Dos 36 processos ativos, 27 já tiveram decisão favorável aos reclamantes, ou por sentença ou por acordo. Os outros nove não chegaram a esta fase final.
Temor é não receber indenizações
Entre os ex-funcionários que sobreviveram ao incêndio na Kiss e os parentes das vítimas que morreram na tragédia ronda uma mesma dúvida: não saber se irão conseguir receber os valores devidos. A incerteza tem dois motivos. Um é que a maioria das ações foi movida contra a Santo Entretenimento Ltda, a Kiss. E, segundo informações extraoficiais, não há dinheiro na conta da empresa. Mas, segundo a Justiça do Trabalho, esse não é um impeditivo, já que as ações são redirecionadas para as pessoas físicas, no caso, os sócios de fato da casa noturna (não apenas contra aqueles cujos nomes constam no contrato).
O outro motivo é que os valores para pagamento das ações vêm todos de uma mesma fonte: o bloqueio de bens e das contas dos sócios da boate pedido pela Defensoria Pública do Estado e determinado pela Justiça Estadual logo após o incêndio. Esse processo tramita sob segredo de Justiça na 1ª Vara da Fazenda Pública da Justiça Estadual. A questão é que não se sabe o quanto resta dele.
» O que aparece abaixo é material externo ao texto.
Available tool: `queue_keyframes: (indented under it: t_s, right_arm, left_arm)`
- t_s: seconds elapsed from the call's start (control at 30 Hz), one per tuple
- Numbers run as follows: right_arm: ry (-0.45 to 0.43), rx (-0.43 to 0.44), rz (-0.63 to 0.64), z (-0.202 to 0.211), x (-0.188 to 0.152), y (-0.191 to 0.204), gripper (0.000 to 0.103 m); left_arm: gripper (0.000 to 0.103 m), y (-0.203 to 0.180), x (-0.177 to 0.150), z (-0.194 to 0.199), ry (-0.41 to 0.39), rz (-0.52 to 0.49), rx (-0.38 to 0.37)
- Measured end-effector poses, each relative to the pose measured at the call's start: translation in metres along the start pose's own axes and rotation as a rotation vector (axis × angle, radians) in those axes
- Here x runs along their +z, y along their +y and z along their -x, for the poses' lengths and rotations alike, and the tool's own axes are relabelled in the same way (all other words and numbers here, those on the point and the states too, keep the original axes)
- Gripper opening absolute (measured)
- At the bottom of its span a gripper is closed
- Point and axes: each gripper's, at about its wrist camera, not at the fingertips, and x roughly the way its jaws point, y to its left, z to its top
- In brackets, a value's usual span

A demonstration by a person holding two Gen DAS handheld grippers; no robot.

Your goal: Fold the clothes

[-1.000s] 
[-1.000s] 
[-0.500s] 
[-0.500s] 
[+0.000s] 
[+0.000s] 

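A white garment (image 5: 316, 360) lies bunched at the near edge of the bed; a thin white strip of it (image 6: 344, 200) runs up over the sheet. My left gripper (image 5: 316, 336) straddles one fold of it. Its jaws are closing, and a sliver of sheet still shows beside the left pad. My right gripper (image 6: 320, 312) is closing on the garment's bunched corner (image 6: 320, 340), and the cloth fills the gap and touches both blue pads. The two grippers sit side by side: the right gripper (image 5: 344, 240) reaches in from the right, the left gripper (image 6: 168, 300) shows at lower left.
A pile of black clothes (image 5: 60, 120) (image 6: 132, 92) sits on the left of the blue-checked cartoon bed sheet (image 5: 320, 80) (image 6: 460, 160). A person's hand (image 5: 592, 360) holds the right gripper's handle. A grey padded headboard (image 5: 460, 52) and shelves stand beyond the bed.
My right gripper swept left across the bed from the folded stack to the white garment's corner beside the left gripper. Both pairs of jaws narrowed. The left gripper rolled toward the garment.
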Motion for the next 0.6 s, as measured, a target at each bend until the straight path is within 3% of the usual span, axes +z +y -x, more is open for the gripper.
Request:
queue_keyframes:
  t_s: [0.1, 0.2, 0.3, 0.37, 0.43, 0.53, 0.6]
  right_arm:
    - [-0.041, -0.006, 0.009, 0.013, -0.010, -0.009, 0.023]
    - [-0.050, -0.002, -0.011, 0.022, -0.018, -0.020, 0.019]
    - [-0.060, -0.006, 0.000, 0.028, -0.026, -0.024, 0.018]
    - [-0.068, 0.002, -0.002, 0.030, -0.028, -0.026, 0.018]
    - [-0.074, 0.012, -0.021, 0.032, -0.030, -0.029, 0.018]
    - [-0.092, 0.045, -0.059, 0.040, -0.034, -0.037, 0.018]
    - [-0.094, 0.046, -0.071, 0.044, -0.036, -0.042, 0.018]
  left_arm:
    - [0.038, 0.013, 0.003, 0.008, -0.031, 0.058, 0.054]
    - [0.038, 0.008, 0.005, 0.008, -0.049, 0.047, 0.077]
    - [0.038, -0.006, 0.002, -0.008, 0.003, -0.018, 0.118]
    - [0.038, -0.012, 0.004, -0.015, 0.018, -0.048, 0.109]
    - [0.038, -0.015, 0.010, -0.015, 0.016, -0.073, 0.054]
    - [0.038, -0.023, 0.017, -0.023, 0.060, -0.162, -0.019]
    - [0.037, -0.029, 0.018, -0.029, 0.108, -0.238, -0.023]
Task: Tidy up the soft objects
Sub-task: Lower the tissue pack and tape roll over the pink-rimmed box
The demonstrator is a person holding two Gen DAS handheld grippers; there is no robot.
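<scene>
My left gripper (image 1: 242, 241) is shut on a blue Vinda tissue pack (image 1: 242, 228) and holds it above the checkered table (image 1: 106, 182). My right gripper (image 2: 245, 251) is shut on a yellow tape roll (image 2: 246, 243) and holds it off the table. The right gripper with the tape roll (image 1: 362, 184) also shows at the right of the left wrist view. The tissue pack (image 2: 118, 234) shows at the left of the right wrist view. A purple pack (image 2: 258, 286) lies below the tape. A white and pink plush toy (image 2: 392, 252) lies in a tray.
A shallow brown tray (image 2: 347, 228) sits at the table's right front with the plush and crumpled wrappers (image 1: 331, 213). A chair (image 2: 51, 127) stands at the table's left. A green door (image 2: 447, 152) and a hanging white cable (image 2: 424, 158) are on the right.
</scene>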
- Todos os processos da Kiss estão em andamento. Estamos dando toda a prioridade para resolvê-los. Não sei que sucesso vamos ter com valores, em função do número (elevado) de vítimas - disse a juíza Elizabeth Bacin Hermes da 1ª e 2ª Varas do Trabalho de Santa Maria.
Apenas os advogados das pessoas que ingressaram com as ações indenizatórias na Justiça têm acesso ao processo onde constam os valores bloqueados pela Justiça e o quanto do total já foi utilizado.